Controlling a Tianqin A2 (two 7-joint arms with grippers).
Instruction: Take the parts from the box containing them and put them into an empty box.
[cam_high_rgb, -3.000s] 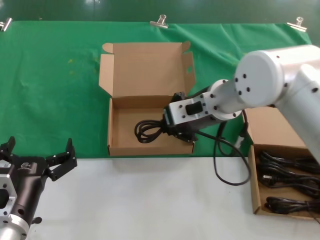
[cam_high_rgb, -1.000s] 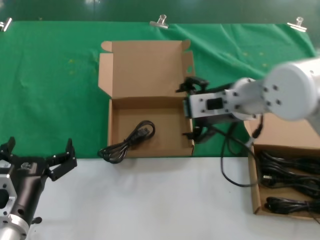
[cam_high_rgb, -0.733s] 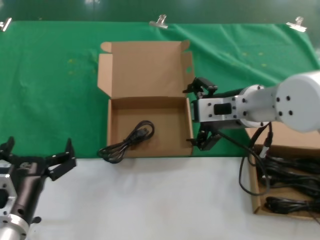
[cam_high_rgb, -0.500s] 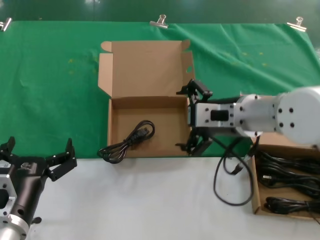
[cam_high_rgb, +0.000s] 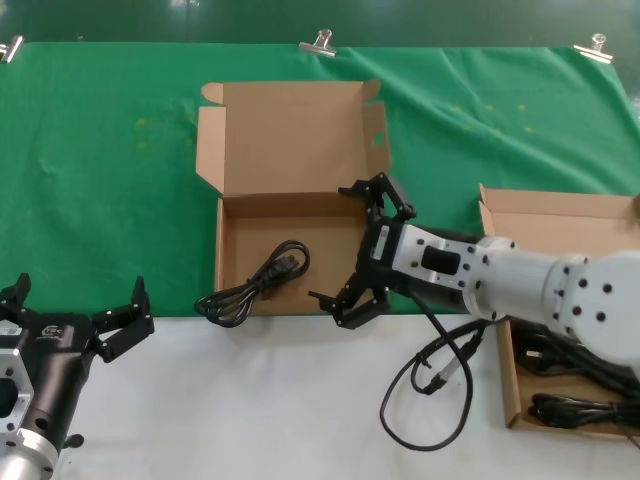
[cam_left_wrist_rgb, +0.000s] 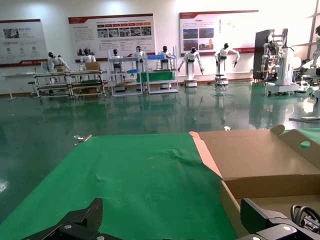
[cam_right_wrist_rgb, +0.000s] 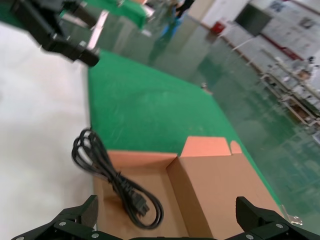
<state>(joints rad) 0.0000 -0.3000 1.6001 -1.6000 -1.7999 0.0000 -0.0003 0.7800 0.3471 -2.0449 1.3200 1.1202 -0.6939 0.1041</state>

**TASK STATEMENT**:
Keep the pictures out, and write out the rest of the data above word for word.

**TASK RESULT**:
Controlling a Tianqin A2 (two 7-joint arms with grippers).
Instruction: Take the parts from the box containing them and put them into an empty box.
[cam_high_rgb, -3.000s] 
[cam_high_rgb, -1.000s] 
[cam_high_rgb, -0.733s] 
[cam_high_rgb, -0.500s] 
[cam_high_rgb, +0.000s] 
[cam_left_wrist_rgb, +0.000s] 
[cam_right_wrist_rgb, +0.000s] 
<state>(joints rad) 0.0000 -0.3000 1.6001 -1.6000 -1.7999 0.0000 -0.0003 0.7800 0.3471 -2.0449 1.3200 1.1202 -0.6939 0.1041</state>

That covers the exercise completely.